Серый говорил мне, сидя перед огромным окном ротонды:
– Давай так: что остается? Дети, родители, друзья, работа. Дети уходят, родители умирают, друзей забирают женщины, работа в итоге превращается в жизнь. Сколько нам с тобой осталось жить? Ну, тридцатка, это в лучшем случае. От шестидесяти до семидесяти скидываем на маразм и умирание. Осталась двадцатка. Отпуска, болезни, командировки, всякие симпозиумы пять лет. Дни рождения, праздники, бессмысленные вечера, неожиданные приезды неизвестных родственников, пикники, просиживание ж…ы у телевизора, футболы, которые нельзя пропустить, бани, шатание по автостанциям. О, и наконец – телефон, черное чудовище! На все это кладу еще пять лет. Остается десять лет. Малыш, это огромное время. Десять лет работы! Это счастье! «Что жар ее объятий? Что пух ее перин? Давай, брат, отрешимся, давай, брат, воспарим?» Настало время дельтапланеризма. Летал! Нет? Зря. Там в полете приходят изумительные мысли. Ну, почти как на горе. Понимаешь, что живешь крошечно мало и невообразимо долго. Ну что тебе далась эта Лариска? Хищник-грызун из отряда добытчиков бриллиантов. Чужак, знающий наши пароли! Сейчас на тебя смотреть жалко. Тогда ты был ничтожен. Тогда при ней ты был просто ничтожен.
– Я ее любил, – сказал я, – мы спали обнявшись.
– Отошли это наблюдение в журнал «Плэйбой». Ты хоть начал писать свою книгу!
– Тем некоторые проблемы возникли, – сказал я.
– Сколько ты написал?
– Три страницы.
– Позор. Ты сделал что-нибудь для Граковича?
– Я ушел с работы, я же тебе объяснил.
– Ему-то какое дело? Он-то писал лично тебе и надеется лично на тебя! Позор, Пана. Десять лет, дорогой, десять лет осталось. Колеса крутятся, счетчик такси щелкает, а машина буксует. Через десять лет твоей Татьяне будет семнадцать. Она должна иметь отца. Ты обязан добиться этого любыми средствами. Лучшее из них – финансовые инъекции. Год уйдет на унижения. Ничего, потерпи. Не жди ни от кого любви. Цель благородна. До конца своих дней этот ребенок будет твоим, а ты – его. Отдай долг, не тяни. И знаешь, не делай глупостей. Не вздумай мстить Лариске.
– Я не думаю.
– Вот и не надо. Учти: дворяне стрелялись на дуэли только с дворянами.
– Тоже мне граф, – сказал я.
– Граф не граф, – сказал Серый, – а шведский король уже фрак чистит одежной щеткой. Готовится мне вручать Нобелевскую премию.
– Ага, – сказал я, – разбежался.
– Он, может быть, и не разбежался. Пока. А ты, Пашуня, слинял. «В борьбе за народное дело он был инородное тело».
– Ну ладно! – сказал я.
– Что ладно?
Серый посмотрел на меня почти со злостью.
– Мы с тобой вместе слишком много лет, – сказал он четко, будто формулируя итог, – и уже не имеем права врать друг другу.

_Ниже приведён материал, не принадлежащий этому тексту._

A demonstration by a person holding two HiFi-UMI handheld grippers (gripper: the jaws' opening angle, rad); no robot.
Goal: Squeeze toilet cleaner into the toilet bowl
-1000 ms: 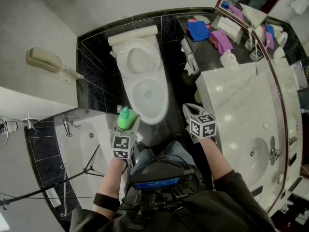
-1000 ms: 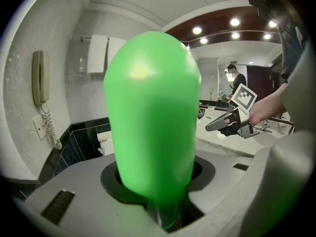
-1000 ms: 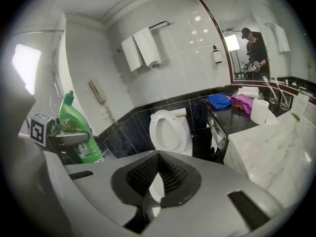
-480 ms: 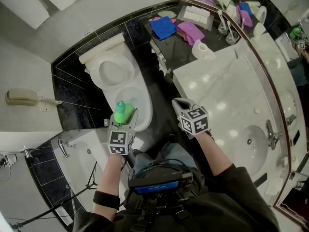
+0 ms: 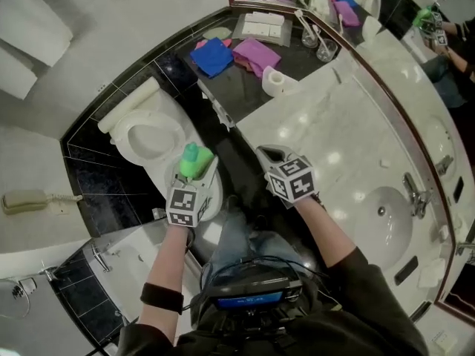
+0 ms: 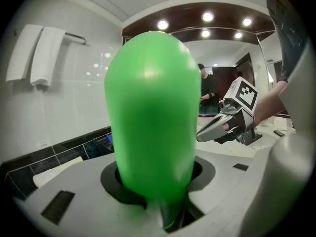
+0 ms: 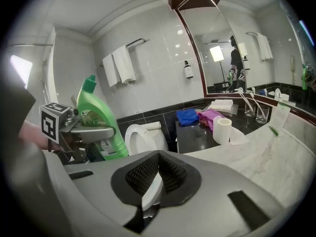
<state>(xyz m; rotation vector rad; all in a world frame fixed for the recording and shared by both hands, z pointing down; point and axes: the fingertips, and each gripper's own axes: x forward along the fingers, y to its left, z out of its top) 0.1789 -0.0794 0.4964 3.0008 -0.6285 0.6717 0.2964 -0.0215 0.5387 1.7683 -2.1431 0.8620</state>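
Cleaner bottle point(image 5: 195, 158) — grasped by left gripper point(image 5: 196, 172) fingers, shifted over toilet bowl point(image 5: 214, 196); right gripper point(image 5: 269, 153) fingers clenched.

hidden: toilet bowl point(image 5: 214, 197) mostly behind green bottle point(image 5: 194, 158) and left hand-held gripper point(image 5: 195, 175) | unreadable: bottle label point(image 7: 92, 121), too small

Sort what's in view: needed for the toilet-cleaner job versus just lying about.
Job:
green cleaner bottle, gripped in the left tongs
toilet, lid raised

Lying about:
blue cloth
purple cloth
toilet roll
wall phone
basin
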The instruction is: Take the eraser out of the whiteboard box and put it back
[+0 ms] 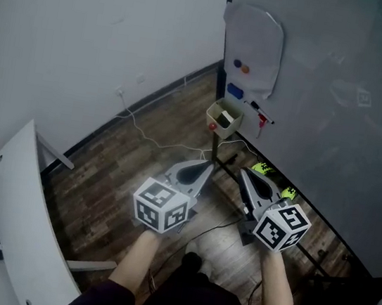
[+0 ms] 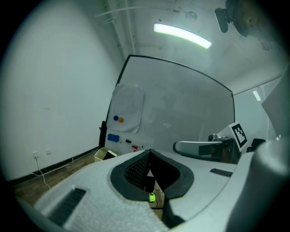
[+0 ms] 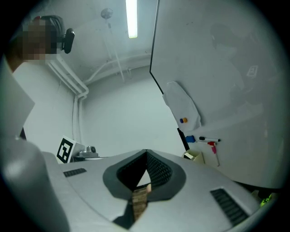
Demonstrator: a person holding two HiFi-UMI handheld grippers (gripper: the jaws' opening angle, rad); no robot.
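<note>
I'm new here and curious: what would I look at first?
The left gripper and right gripper, each carrying a black-and-white patterned cube, point ahead side by side over the wooden floor. Beyond them a big whiteboard stands on the right, with a white sheet, a blue block and a small box near its lower left corner.

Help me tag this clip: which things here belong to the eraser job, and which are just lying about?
Job: beige open box by the grey whiteboard; dark item inside, likely the eraser; left gripper and right gripper, both shut, empty.
Lying about: white sheet; blue round magnet; orange round magnet; blue block; black marker pen; white cable on wooden floor.
</note>
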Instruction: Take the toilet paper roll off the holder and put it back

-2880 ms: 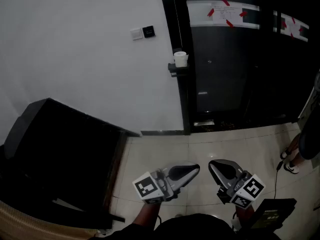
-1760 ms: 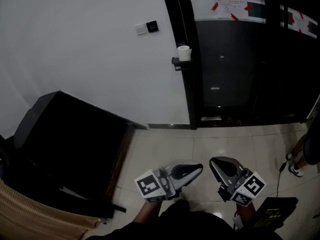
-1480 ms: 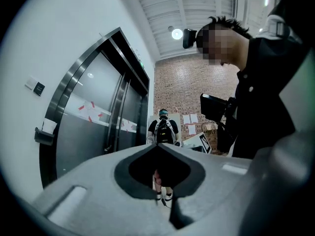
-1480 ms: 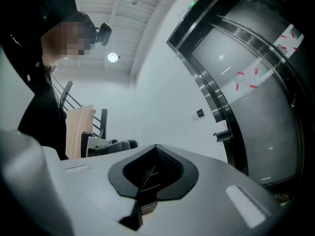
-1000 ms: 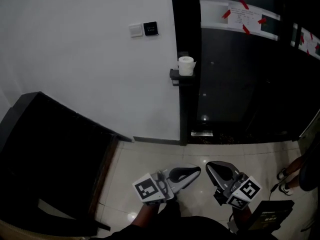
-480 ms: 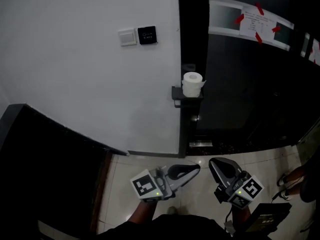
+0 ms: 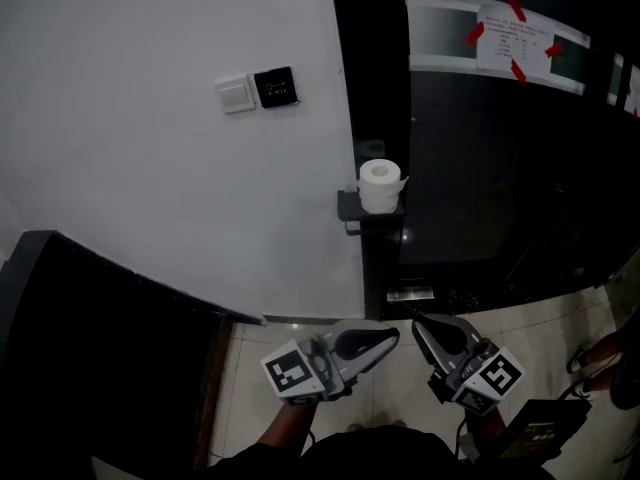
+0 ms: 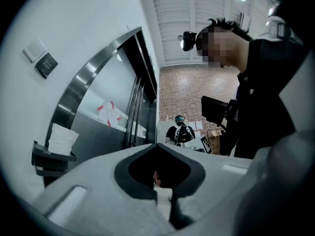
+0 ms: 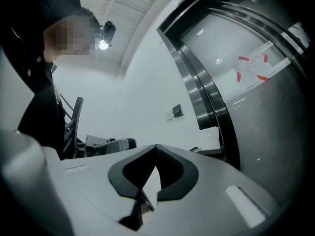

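Left gripper [image 7: 386, 336] and right gripper [image 7: 424, 329] each have jaws closed tip to tip with nothing between them, held low side by side above the floor [image 7: 248, 373], well apart from the roll [image 7: 379, 185], which stands upright on the holder [image 7: 347, 208] at the door frame [image 7: 368, 88].

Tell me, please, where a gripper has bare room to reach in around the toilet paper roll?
Free: above the toilet paper roll, and to its right before the glass door. Left is bare white wall below the switch plates. Crowded: the holder, which the roll nearly fills.
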A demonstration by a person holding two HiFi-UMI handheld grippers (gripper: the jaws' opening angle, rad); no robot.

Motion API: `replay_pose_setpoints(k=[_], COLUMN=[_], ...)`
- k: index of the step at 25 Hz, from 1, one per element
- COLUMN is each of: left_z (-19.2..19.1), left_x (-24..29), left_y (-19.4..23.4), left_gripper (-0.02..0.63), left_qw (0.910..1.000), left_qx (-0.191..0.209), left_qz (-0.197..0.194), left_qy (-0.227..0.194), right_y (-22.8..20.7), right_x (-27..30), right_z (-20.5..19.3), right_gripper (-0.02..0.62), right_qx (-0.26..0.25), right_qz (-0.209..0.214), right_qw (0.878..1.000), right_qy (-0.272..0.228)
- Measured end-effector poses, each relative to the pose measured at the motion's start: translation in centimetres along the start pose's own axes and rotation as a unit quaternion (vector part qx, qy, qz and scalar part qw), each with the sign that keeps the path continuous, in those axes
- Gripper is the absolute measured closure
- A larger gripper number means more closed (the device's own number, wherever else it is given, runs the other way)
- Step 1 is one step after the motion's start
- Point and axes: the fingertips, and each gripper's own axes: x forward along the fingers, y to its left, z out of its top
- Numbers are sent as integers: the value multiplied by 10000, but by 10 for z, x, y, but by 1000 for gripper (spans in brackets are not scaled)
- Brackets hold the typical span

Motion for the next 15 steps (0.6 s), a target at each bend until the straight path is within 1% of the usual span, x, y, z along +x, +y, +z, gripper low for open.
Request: replay_pose_setpoints(k=[3, 6, 15], left_z=[8, 8, 1], left_x=[8, 13, 18], left_y=[9, 13, 17], left_gripper=[604, 604, 604], left_qw=[9999, 9998, 9997], left_qx=[111, 168, 125], left_qz=[50, 79, 184], left_qy=[-9, -43, -82], right_y=[-14, -20, -31], right_x=[5, 7, 4], right_z=[11, 10, 2], right_gripper=[594, 594, 594], right_qx=[-55, -103, 9], right_qz=[11, 60, 74], right_qw=[9999, 9999, 10000], right_qy=[-125, -71, 28])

Внизу под нами ветер быстро разгребал облака. Открывалась сине-серая долина Баксана, прямоугольник гостиницы «Иткол», нитка дороги, леса. Мы молчали, глядя в открывшуюся под ногами пропасть. Внезапно с потрескиванием стали вспыхивать неоновые лампы под потолком, пол дрогнул, застучал, как движок, мотор старого холодильника. Зажглись электрокамины. Дали свет.
– Бревно, ты прав, – сказал я, – ты прав во всем. Но я ее люблю.
Он вздохнул и раскрыл огромную, как лопата, ладонь правой руки. Я знал, что там, поперек ладони, идет толстый и ровный шрам.
– Зачем я тебя удержал на Каракае? – спросил он.
Да, я это помню. Я многое забыл. Память моя, как рыбацкая сеть, рвалась, оберегая себя, если поднимала со дна слишком тяжелые и мрачные валуны воспоминаний. Но Каракаю я помнил, будто каждый день смотрел этот документальный черно-белый фильм.
…Стоять ужасно холодно. По стене текут тонкие струи ледяной воды, вдоль стены летит снежная крупа, барабанит по капюшону штормовки. Двигаться невозможно, невозможна согреться, невозможно перетопнуться с ноги на ногу, хлопнуть рукой о руку, размять спину.